Images are not wanted; transcribe the rest of the listing exactly.

**Material provided:**
———

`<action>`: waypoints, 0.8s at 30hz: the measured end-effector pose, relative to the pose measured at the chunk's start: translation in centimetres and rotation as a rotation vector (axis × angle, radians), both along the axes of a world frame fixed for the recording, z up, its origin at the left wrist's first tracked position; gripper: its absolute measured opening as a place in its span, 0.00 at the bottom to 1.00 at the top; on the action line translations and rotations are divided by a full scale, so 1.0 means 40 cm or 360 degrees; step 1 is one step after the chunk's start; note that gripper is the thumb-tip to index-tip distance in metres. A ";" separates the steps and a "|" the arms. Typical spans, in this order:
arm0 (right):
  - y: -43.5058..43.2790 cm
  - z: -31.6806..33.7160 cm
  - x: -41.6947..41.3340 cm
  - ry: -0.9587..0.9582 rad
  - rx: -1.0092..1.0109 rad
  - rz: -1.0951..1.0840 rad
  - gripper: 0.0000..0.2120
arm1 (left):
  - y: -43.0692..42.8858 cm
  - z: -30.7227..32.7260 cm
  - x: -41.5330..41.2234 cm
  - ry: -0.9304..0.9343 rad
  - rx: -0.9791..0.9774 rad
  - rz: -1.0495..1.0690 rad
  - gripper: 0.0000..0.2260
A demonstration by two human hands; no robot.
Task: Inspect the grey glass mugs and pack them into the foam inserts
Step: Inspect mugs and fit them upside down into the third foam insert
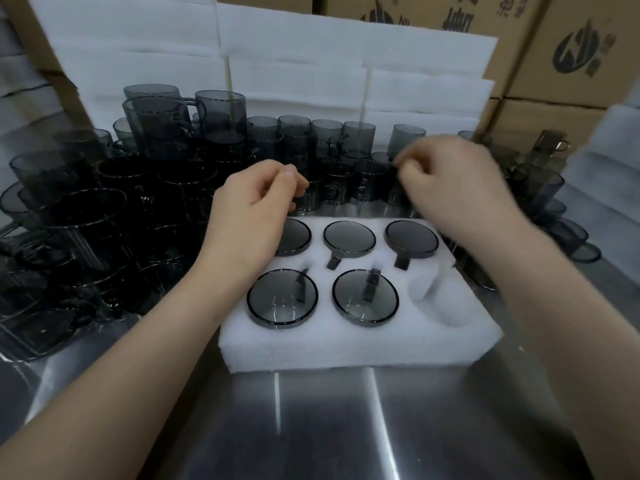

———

**Response:**
`<action>`: waypoints, 0.8s at 30hz: the measured end-effector pose, relative to the pose measured at the chunk's start: translation in centimetres and rotation as a rotation vector (axis × angle, radians), both along the axes of a world frame fixed for the recording, z up, its origin at the left wrist's first tracked position; gripper: its absolute measured opening as a place in its span, 0.00 at the bottom to 1.00 at the top; on the action line translations and rotations are divided by a full scale, so 1.0 means 40 cm or 360 degrees; step 1 is one step after the chunk's start; note that gripper is the thumb-tip to index-tip distance in metres. A ";" separates the steps and a "|" the arms. Typical spans, in this order:
arm0 (right):
  - y: -43.5058..43.2790 cm
  - z: -31.6806..33.7160 cm
  - x: -41.6947..41.3340 cm
  - ry: -0.9587..0.9582 rad
  - rx: -1.0092..1.0109 rad
  - rz: -1.0951..1.0840 rad
  - gripper: 0.0000..0.2120
arm1 (left):
  - y: -43.0692..42.8858 cm
  - z: -30.7227..32.7260 cm
  - x: -41.5330..41.2234 cm
  - ry: -0.9304..0.9343 rad
  - rx: -0.9791..0.9774 rad
  - rz: -1.0495..1.0690 rad
  - gripper: 0.0000..0.2260
A demonstration by two human hands; no robot.
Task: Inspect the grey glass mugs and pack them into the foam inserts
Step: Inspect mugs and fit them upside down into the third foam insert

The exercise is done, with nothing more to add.